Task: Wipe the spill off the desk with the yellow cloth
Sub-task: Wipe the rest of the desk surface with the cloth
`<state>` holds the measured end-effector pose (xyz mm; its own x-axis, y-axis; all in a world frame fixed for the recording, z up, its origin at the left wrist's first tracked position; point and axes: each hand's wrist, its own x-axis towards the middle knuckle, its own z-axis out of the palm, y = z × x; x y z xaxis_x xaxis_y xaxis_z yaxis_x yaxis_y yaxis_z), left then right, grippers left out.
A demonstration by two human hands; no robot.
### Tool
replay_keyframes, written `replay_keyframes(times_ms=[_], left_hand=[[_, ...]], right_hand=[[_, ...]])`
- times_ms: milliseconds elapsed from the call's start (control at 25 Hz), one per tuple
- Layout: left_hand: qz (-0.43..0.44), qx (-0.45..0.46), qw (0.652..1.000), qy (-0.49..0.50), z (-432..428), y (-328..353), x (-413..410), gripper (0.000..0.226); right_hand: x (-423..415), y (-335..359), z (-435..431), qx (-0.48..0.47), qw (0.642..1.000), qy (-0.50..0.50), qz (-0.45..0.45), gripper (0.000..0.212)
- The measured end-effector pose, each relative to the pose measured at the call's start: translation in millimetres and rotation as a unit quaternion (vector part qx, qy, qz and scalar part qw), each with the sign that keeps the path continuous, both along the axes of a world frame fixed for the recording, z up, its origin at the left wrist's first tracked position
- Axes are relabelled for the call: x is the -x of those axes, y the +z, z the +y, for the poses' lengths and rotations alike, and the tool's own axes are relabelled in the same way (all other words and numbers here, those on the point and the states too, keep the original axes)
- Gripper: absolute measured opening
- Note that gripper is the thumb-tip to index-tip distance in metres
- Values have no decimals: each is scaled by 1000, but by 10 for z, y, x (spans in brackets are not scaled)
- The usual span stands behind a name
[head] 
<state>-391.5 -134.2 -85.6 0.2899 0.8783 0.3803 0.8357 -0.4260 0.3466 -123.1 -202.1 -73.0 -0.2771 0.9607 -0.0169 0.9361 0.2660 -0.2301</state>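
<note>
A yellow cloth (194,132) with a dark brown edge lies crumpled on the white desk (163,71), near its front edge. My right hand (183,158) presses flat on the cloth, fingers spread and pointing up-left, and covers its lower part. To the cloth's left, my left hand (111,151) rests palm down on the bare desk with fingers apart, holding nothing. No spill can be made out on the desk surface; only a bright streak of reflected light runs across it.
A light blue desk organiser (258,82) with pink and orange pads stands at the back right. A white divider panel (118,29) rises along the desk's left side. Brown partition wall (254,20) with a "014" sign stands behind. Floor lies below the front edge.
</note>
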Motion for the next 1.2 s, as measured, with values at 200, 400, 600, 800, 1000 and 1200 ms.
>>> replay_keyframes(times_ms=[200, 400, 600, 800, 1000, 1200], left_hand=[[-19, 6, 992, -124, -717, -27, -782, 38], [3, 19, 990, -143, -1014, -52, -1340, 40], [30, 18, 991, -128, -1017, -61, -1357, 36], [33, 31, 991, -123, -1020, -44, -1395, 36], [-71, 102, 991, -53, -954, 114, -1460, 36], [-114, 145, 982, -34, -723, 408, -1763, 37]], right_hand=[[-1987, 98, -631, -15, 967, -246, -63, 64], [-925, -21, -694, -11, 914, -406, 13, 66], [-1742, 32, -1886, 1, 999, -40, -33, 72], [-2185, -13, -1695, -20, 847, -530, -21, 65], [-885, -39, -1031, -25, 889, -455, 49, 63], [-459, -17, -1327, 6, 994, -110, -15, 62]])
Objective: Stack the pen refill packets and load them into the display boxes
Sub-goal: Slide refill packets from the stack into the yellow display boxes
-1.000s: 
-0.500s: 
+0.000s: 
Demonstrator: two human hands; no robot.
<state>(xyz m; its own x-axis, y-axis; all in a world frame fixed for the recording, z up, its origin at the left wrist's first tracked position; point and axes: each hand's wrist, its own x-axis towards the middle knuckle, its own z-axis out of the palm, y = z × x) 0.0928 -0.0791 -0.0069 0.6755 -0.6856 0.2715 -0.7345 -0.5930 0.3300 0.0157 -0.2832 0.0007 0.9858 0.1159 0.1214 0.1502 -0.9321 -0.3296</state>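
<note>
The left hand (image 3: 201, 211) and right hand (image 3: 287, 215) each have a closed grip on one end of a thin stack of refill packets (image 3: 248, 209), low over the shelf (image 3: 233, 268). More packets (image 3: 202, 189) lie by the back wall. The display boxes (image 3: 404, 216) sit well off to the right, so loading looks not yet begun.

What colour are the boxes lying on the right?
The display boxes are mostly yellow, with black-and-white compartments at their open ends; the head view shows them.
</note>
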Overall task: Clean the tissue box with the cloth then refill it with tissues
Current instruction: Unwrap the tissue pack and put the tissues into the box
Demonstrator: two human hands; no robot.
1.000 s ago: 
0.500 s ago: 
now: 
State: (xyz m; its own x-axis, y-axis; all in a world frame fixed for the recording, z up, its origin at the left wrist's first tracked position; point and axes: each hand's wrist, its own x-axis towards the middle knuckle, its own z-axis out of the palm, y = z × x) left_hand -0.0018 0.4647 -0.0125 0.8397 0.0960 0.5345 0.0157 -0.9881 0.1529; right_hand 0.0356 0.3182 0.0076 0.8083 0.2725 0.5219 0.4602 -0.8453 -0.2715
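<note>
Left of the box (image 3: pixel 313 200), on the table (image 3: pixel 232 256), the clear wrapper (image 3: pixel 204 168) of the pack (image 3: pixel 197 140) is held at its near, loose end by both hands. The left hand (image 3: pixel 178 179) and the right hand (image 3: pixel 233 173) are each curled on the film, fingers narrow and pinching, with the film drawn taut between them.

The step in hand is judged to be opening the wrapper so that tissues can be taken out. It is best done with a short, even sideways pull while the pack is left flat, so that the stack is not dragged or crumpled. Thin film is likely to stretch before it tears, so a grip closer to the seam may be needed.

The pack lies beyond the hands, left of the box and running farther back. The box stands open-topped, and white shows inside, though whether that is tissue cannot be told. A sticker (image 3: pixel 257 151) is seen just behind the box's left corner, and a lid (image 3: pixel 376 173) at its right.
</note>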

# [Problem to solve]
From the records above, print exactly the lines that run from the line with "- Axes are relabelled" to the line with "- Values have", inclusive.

# [Written solution]
- Axes are relabelled for the call: x is the -x of those axes, y the +z, z the +y, for the poses' lengths and rotations alike, and the tool's own axes are relabelled in the same way (all other words and numbers here, those on the point and the states too, keep the original axes)
- Gripper: absolute measured opening
- Note that gripper is the thumb-tip to index-tip distance in metres
- Values have no decimals: each is scaled by 1000, but by 10 for z, y, x (spans in brackets are not scaled)

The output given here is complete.